Niesecke: Besonders hier in dieser Halle müssen wir uns nicht vor Angst verstecken. Mein Vater hat für solche Situationen einen treffenden Spruch parat: "Nicht wir sind dafür zuständig zu zeigen, dass die anderen stark sind. Wenn die anderen schon stark sind, dann müssen sie es uns zeigen!" Und hier vor diesem Publikum Punkte zu holen, ist für jeden Gegner wahnsinnig schwer.

Sie haben in der abgelaufenen Saison auch die Heimstädten der Konkurrenz besucht. Wie schneidet Ihr eigenes Publikum im Vergleich mit den anderen ab?

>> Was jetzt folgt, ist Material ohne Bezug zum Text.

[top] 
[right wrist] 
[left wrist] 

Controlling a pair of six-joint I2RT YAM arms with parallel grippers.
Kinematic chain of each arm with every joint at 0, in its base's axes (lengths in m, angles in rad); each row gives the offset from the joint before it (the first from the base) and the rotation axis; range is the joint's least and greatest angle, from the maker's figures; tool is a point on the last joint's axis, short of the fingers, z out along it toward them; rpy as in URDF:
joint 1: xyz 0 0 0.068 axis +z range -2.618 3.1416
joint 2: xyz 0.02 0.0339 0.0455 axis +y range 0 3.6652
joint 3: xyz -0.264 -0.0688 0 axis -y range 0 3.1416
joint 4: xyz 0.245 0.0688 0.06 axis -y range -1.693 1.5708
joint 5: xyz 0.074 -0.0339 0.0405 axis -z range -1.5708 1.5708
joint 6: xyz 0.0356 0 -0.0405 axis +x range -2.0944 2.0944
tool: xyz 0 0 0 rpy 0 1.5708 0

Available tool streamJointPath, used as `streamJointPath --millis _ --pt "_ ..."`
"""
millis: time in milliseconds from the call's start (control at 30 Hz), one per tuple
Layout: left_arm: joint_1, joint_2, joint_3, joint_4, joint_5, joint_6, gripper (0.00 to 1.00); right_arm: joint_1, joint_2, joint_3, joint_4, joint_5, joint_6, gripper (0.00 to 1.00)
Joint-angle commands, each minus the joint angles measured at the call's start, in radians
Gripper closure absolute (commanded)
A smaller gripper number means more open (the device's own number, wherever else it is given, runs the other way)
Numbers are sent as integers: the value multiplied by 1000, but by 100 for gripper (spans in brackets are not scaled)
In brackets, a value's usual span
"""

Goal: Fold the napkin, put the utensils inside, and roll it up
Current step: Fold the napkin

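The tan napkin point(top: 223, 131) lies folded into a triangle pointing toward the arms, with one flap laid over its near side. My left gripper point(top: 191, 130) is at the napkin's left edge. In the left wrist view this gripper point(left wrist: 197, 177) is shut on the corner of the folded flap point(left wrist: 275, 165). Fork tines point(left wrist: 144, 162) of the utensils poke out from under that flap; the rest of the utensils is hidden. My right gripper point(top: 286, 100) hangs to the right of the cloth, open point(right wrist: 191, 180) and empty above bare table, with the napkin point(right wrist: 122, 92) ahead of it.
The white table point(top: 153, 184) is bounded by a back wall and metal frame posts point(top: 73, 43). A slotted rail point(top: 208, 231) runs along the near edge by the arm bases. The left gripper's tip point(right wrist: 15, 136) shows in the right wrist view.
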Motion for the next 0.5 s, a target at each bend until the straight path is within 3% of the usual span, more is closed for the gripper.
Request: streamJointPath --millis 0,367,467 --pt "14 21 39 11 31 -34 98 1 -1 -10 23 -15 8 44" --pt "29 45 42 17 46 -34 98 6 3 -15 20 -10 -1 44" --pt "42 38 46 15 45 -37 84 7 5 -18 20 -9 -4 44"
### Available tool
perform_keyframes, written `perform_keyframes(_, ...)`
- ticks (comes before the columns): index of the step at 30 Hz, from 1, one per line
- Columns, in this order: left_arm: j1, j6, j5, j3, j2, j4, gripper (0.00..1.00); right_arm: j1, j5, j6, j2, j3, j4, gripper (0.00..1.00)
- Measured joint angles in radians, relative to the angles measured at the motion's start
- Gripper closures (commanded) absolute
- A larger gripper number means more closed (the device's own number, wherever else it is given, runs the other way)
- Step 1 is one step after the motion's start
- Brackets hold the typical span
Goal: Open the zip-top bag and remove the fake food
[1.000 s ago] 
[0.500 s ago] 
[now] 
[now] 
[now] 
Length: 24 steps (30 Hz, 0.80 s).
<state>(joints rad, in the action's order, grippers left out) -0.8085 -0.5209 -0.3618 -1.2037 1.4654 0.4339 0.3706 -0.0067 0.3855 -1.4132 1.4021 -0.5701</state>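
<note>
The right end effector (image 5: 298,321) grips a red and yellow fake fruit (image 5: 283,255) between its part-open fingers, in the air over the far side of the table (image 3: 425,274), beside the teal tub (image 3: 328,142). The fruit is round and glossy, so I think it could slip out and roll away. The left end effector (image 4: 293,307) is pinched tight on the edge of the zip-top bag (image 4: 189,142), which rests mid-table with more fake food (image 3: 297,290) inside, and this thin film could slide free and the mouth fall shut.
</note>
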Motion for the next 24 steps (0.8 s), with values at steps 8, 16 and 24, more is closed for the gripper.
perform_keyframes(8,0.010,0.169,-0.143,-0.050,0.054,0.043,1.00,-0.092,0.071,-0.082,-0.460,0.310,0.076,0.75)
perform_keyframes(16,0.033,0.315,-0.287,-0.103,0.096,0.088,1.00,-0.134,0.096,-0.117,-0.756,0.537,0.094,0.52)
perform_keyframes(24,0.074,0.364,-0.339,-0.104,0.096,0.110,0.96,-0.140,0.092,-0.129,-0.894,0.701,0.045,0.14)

Niesecke: Wir haben uns bei unseren Auswärtsvergleichen wirklich oft gefragt, ob wir tatsächlich in der 2. Liga unterwegs sind. Weil wir in Hallen gekämpft haben, in die sich 20 oder 30 Zuschauer verirrt haben. Insofern gilt unser Dank wirklich den Hunderten, die zu uns gekommen sind. Obwohl Judo nach wir vor eine Randsportart ist.

Göpfert: Wir haben es selbst von unseren heutigen Gästen aus Köln gehört, dass auch dort Judo nicht so eine Riesenrolle spielt. Auch dort fließt das Sponsorengeld eher zu den Kölner Haien im Eishockey oder zu den Fußballern des 1. FC. Auch deshalb sind wir hier bei uns jedem einzelnen Sponsor überaus dankbar für die Unterstützung. Mit prima Leistungen wollen wir das unseren Partnern auch in der nächsten Saison bestmöglich danken.